§ Exercise brief
Between the line containing "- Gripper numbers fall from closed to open" and the line containing "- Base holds" lies a run of lines; give that run again exactly, with both of those lines, and nothing else from the entries below.

§ Data for the task
--- START ---

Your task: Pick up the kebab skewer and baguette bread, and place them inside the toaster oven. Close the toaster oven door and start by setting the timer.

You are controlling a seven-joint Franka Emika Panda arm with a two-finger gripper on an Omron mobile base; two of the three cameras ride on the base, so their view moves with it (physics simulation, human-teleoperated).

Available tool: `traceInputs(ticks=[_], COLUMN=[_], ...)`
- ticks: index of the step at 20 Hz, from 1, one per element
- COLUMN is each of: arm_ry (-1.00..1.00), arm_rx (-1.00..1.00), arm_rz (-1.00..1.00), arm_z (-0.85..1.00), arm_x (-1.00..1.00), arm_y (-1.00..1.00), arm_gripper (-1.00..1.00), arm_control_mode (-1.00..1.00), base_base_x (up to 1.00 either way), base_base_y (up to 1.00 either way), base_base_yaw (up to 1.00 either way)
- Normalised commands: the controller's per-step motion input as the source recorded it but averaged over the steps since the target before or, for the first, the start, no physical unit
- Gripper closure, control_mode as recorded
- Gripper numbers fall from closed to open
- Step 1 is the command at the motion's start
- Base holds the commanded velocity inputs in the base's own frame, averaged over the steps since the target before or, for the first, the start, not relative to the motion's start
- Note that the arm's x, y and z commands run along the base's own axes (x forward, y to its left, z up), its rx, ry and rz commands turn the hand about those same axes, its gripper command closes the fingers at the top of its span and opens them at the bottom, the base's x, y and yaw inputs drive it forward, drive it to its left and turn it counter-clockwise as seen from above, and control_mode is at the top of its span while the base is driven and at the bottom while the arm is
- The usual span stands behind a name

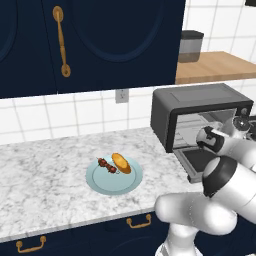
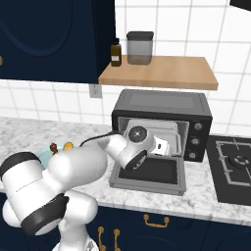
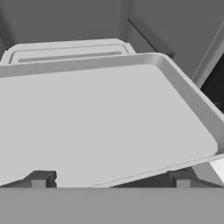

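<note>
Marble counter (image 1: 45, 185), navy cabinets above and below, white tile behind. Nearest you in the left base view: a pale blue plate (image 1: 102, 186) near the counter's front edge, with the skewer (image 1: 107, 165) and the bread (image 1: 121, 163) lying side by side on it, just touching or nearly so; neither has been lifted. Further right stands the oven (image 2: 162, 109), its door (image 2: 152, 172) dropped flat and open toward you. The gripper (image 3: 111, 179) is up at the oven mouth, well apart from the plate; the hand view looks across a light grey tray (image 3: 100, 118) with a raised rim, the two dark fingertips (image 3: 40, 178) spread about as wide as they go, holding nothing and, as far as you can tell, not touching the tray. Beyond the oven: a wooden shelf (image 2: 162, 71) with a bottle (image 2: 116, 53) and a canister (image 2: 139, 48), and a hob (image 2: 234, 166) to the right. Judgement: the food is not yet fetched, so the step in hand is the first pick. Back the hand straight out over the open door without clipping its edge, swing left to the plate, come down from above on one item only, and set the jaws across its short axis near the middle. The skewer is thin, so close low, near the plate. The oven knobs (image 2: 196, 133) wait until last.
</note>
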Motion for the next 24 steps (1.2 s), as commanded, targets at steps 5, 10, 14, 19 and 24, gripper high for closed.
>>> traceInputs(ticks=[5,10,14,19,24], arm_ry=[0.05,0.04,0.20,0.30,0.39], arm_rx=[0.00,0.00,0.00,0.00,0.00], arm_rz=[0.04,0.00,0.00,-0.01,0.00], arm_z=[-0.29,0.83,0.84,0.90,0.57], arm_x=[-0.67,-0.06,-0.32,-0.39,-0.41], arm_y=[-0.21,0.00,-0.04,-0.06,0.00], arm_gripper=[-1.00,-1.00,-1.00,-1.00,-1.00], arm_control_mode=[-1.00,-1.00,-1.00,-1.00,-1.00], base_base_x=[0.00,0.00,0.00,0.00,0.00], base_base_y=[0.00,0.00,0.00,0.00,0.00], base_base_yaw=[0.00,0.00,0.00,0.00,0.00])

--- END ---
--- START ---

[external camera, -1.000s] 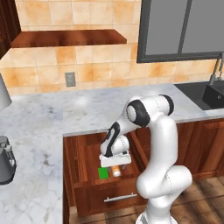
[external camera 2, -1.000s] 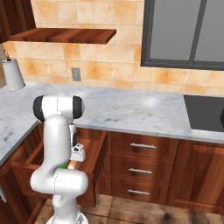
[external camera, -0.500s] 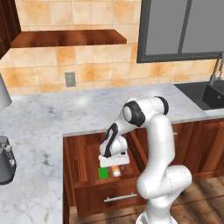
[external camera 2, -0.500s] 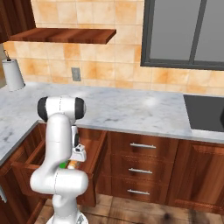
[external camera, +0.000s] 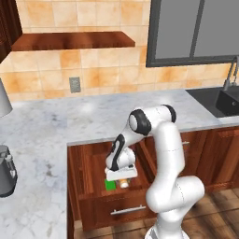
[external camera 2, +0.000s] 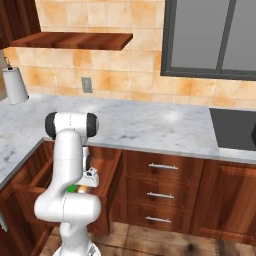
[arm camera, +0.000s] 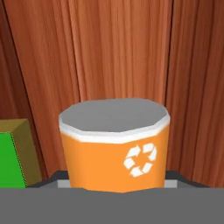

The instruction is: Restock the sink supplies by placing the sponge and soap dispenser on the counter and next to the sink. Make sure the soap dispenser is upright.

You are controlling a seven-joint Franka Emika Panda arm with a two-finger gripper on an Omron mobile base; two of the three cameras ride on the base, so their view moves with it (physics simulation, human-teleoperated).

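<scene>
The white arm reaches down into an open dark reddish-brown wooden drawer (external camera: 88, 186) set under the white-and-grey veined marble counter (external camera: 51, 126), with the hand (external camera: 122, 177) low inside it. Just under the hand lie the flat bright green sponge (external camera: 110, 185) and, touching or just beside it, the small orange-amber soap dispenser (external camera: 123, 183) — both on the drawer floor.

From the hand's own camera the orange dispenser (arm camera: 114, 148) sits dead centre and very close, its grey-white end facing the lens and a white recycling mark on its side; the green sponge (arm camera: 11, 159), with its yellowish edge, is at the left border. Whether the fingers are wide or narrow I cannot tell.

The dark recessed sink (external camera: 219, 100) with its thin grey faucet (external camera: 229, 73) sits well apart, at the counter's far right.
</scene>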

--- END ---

§ Completed task
- Gripper numbers fall from closed to open
- Step 1 is the command at the motion's start
- Base holds the commanded velocity inputs in the base's own frame, averaged over the steps since the target before or, for the first, the start, not relative to the motion's start

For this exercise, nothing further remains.